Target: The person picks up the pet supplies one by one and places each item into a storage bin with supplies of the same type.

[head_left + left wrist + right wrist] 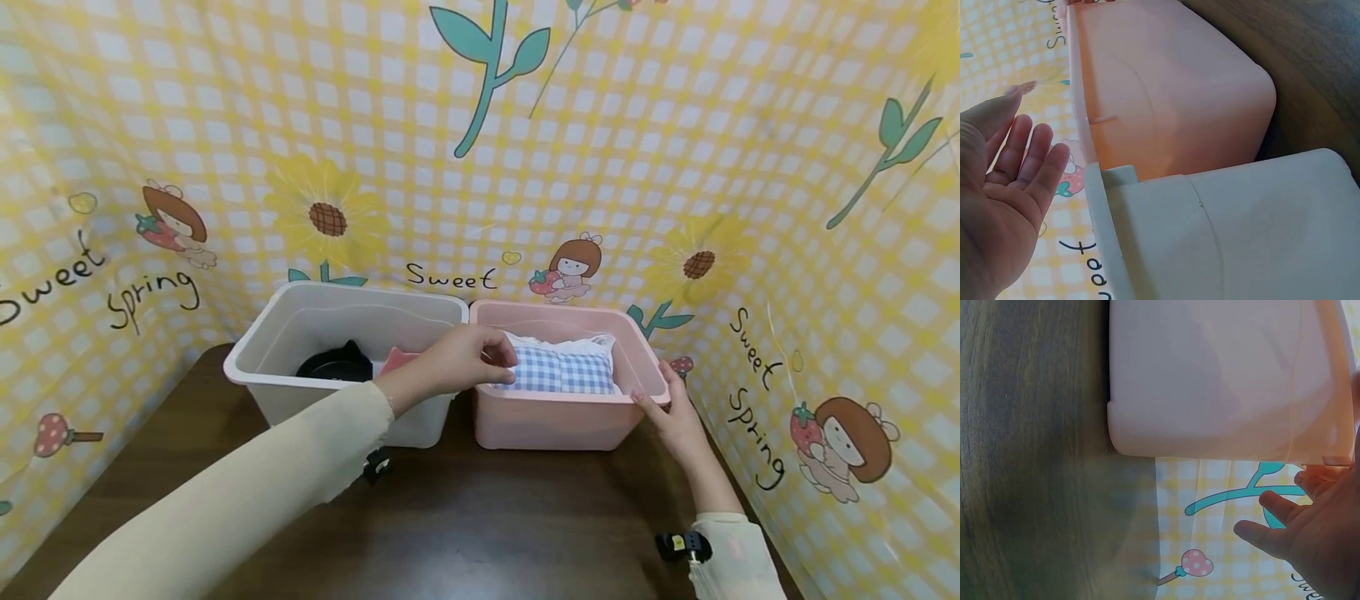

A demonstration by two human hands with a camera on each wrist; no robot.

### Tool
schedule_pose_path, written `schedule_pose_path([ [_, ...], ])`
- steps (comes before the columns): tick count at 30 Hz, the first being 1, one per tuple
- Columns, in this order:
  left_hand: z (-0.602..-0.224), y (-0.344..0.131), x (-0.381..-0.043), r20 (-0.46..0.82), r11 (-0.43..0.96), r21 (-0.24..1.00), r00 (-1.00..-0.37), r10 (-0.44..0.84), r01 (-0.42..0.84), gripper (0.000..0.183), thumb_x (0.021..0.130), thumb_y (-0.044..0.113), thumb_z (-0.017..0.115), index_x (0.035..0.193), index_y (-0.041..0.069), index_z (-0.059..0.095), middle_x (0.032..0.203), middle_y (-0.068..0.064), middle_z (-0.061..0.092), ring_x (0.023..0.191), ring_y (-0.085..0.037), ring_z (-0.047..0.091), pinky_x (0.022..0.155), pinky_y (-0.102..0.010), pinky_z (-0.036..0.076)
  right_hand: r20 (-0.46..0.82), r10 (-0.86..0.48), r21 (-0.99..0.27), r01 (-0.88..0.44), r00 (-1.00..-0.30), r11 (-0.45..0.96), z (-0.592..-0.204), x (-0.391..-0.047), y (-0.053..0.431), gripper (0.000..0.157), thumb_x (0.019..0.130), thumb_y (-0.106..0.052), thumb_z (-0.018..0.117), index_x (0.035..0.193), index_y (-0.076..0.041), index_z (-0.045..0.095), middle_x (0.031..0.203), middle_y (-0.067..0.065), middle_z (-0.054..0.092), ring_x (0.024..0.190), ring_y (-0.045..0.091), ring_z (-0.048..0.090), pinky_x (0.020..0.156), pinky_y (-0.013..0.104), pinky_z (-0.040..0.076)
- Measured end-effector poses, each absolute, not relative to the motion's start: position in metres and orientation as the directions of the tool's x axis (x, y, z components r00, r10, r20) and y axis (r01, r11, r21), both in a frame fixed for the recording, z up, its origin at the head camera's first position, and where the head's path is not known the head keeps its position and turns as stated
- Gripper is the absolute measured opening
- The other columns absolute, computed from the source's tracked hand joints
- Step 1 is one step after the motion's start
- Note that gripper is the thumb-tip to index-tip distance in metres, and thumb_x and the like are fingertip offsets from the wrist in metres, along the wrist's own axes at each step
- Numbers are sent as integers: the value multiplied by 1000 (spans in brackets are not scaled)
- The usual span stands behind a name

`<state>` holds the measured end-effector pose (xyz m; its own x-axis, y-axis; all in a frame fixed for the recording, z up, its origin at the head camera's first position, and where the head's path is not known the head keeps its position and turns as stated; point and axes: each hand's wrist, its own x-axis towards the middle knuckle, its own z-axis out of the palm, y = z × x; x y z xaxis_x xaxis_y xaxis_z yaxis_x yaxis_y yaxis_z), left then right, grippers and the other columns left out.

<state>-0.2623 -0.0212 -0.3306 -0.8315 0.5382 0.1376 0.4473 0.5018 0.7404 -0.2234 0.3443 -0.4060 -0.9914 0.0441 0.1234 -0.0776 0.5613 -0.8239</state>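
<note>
In the head view my left hand [467, 360] hovers over the left end of the pink bin [558, 423], its fingers loosely bent. The left wrist view shows the same hand [1007, 181] with an empty palm, above the bins' rims. My right hand [675, 417] holds the pink bin's front right corner, thumb at the front rim and fingers along the outer right side. Several of its fingers [1266, 534] stick out beside the bin in the right wrist view. Inside the pink bin lies a blue-and-white checked cloth item [558, 369] with white fabric behind it.
A grey-white bin [345, 292] stands left of the pink one, the two close side by side. It contains a black round item [337, 362] with a pointed tip and a pink item [397, 359]. Both bins stand on a dark wooden table [480, 525] against a yellow checked cloth backdrop [637, 142].
</note>
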Motion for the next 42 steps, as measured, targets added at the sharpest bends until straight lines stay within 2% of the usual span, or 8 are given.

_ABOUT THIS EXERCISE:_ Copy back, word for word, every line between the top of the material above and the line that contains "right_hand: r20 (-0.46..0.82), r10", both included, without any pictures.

_RESPONSE:_
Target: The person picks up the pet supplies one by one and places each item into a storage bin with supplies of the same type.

[head_left + left wrist + right wrist] 

A demonstration by two human hands with a camera on each wrist; no robot.

### Tool
schedule_pose_path, written `schedule_pose_path([ [_, ...], ])`
- steps (comes before the columns): tick count at 30 Hz, the first being 1, one per tuple
- Columns, in this order:
  left_hand: z (-0.602..-0.224), y (-0.344..0.131), x (-0.381..-0.043), r20 (-0.46..0.82), r11 (-0.43..0.96), r21 (-0.24..1.00), r00 (-1.00..-0.37), r10 (-0.44..0.84), r01 (-0.42..0.84), gripper (0.000..0.183), thumb_x (0.021..0.130), thumb_y (-0.044..0.113), thumb_z (-0.017..0.115), index_x (0.035..0.193), index_y (-0.041..0.069), index_z (-0.059..0.095), middle_x (0.032..0.203), middle_y (-0.068..0.064), middle_z (-0.061..0.092), ring_x (0.023..0.191), ring_y (-0.085..0.037), ring_z (-0.047..0.091), pinky_x (0.022..0.155), pinky_y (-0.102..0.010), pinky_z (-0.036..0.076)
  right_hand: r20 (-0.46..0.82), r10 (-0.86..0.48), r21 (-0.99..0.27), r01 (-0.88..0.44), r00 (-1.00..-0.30), r11 (-0.45..0.96), z (-0.592..-0.204), x (-0.391..-0.047), y (-0.053..0.431), gripper (0.000..0.157), thumb_x (0.019..0.130), thumb_y (-0.106..0.052), thumb_z (-0.018..0.117), index_x (0.035..0.193), index_y (-0.076..0.041), index_z (-0.045..0.095), middle_x (0.031..0.203), middle_y (-0.067..0.065), middle_z (-0.054..0.092), ring_x (0.024..0.190), ring_y (-0.045..0.091), ring_z (-0.048..0.090), pinky_x (0.020..0.156), pinky_y (-0.013..0.104), pinky_z (-0.040..0.076)

This is the complete answer to the exercise.